- REQUIRED ACTION:
In the entries below, find the lines that contain the word "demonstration" and copy them.

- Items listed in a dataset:
= = =

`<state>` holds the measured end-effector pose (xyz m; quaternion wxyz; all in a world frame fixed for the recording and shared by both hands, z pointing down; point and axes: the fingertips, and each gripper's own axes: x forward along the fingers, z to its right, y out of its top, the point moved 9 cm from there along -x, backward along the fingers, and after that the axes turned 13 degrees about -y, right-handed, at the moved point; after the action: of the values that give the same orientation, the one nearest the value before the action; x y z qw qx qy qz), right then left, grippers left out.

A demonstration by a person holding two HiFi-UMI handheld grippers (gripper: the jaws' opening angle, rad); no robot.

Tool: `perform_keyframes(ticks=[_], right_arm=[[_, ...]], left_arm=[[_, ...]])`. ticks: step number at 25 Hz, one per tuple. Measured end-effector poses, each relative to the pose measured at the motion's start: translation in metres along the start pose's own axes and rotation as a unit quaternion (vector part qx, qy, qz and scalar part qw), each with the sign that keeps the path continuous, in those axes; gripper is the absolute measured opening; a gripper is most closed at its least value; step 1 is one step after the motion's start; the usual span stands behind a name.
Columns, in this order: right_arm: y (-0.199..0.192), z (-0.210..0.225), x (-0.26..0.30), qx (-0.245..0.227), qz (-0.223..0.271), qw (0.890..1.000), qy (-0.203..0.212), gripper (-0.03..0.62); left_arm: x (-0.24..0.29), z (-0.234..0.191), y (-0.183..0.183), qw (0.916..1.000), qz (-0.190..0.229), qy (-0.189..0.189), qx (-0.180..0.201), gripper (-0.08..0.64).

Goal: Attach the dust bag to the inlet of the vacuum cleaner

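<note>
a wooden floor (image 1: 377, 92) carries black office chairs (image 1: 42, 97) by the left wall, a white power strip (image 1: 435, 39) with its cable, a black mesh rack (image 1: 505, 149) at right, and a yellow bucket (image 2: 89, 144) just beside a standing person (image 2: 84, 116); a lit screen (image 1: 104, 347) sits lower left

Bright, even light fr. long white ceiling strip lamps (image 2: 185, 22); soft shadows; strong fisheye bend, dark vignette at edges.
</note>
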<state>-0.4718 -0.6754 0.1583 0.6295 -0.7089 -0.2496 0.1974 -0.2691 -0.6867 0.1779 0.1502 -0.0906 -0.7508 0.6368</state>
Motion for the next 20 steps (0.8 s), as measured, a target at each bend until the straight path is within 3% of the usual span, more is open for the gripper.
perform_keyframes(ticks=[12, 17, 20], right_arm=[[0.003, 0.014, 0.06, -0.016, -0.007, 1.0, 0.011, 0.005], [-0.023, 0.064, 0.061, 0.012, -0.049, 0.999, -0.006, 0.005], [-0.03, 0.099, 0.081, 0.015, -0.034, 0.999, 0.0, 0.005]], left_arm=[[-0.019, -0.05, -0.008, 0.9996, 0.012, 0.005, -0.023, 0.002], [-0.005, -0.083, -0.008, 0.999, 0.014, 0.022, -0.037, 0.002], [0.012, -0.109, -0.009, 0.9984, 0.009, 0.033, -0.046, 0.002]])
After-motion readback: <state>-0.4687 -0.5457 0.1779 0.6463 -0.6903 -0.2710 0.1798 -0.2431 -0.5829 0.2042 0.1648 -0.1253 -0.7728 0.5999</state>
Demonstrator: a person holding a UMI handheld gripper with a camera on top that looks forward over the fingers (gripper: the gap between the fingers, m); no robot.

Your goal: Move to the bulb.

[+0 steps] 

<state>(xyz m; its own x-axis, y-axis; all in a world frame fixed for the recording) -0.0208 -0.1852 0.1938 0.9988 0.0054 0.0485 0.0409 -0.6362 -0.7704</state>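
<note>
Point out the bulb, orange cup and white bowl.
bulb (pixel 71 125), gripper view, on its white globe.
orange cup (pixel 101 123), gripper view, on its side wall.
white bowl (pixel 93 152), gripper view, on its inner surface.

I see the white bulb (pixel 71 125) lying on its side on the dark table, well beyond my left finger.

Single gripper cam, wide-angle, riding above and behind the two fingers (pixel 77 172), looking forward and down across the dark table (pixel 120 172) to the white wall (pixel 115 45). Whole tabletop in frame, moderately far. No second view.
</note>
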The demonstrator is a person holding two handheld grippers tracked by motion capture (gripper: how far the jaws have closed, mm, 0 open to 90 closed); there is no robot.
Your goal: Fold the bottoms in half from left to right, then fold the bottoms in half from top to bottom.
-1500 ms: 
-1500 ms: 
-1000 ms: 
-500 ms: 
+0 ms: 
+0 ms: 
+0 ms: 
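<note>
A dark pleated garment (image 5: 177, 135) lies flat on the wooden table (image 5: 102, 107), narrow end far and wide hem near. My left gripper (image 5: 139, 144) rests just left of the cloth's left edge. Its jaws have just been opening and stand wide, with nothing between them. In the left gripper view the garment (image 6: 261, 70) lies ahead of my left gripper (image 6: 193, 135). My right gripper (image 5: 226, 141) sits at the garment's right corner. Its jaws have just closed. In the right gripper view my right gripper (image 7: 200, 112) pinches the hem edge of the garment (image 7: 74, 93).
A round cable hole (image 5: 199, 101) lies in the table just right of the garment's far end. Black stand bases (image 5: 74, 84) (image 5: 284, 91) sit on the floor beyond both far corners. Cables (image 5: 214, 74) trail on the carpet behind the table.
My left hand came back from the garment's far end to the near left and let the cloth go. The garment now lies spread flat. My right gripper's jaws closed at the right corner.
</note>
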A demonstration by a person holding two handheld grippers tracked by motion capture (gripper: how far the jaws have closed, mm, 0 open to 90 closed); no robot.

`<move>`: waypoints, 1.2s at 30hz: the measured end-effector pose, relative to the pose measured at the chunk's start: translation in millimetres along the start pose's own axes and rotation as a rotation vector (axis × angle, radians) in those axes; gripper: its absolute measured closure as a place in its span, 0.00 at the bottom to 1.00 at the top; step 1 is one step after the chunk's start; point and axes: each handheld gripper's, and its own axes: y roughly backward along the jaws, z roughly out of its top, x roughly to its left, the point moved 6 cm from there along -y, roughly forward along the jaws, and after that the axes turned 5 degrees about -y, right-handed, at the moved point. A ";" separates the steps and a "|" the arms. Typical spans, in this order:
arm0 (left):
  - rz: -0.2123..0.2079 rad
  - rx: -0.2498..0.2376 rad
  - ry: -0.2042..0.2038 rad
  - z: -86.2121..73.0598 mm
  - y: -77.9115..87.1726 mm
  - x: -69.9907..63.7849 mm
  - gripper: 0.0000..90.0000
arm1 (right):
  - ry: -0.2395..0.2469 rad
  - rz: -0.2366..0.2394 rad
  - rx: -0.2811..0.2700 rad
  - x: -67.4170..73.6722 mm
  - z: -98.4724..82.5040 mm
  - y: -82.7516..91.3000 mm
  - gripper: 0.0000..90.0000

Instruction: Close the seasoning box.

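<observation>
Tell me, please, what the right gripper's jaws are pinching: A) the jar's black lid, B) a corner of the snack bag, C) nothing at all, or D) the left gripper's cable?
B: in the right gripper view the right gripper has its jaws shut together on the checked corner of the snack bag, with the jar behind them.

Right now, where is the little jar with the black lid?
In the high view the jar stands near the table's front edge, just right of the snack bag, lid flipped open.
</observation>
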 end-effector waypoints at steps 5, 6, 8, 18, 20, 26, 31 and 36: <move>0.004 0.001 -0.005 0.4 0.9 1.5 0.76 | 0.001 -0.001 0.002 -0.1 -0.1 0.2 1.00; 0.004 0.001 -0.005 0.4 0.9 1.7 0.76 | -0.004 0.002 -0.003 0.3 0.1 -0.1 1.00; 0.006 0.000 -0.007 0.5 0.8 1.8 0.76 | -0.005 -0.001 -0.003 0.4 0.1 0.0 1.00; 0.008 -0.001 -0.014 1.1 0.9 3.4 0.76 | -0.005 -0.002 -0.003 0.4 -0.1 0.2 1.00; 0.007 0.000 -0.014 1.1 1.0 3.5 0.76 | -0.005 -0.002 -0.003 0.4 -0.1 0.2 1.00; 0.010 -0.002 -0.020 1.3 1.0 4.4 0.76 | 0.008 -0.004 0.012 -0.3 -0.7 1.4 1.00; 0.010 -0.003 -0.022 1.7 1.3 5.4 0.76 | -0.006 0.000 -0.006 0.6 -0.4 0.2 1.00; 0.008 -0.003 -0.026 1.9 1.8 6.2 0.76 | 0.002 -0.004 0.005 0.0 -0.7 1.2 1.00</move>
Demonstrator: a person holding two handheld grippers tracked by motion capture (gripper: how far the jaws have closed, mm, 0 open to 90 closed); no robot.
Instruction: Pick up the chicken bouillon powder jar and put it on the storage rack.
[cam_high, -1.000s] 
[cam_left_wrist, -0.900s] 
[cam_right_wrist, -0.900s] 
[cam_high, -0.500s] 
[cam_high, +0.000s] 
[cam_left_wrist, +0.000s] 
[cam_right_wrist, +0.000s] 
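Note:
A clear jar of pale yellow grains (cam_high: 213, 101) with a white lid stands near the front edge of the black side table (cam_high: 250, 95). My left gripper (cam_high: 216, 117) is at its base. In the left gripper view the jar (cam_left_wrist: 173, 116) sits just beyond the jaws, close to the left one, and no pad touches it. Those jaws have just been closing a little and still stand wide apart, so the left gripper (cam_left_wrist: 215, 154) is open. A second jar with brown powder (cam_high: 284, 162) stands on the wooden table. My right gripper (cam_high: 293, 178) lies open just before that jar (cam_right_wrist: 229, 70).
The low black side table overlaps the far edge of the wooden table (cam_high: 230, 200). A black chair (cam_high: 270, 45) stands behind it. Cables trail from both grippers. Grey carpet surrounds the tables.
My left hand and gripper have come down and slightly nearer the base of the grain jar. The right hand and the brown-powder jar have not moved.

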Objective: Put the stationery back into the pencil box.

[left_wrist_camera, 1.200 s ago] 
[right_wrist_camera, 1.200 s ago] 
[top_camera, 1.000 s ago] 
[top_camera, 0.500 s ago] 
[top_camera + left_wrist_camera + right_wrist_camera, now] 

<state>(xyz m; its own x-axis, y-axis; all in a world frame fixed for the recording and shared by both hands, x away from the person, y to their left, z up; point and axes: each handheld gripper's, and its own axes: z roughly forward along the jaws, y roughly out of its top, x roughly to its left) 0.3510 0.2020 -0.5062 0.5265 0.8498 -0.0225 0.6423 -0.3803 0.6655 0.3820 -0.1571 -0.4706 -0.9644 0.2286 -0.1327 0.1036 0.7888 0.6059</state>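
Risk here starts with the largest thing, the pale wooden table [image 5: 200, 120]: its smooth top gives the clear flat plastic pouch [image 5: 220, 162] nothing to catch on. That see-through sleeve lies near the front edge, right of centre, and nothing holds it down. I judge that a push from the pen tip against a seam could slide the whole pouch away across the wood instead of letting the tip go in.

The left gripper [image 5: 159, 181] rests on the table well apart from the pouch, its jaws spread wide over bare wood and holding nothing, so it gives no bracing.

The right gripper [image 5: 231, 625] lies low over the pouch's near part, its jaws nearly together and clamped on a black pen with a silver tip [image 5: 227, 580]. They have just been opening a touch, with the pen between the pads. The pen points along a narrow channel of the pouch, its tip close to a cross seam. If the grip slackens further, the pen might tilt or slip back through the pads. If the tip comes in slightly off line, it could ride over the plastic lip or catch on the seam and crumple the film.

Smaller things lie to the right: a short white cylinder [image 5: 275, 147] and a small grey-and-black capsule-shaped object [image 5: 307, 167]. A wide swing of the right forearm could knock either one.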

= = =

- SOLUTION BELOW:
A demonstration by a person holding two HiFi-UMI handheld grippers (gripper: the jaws' opening angle, rad); no robot.
A demonstration by a person holding two handheld grippers tracked by motion capture (gripper: how far the jaws have closed, mm, 0 open to 90 closed); no robot.

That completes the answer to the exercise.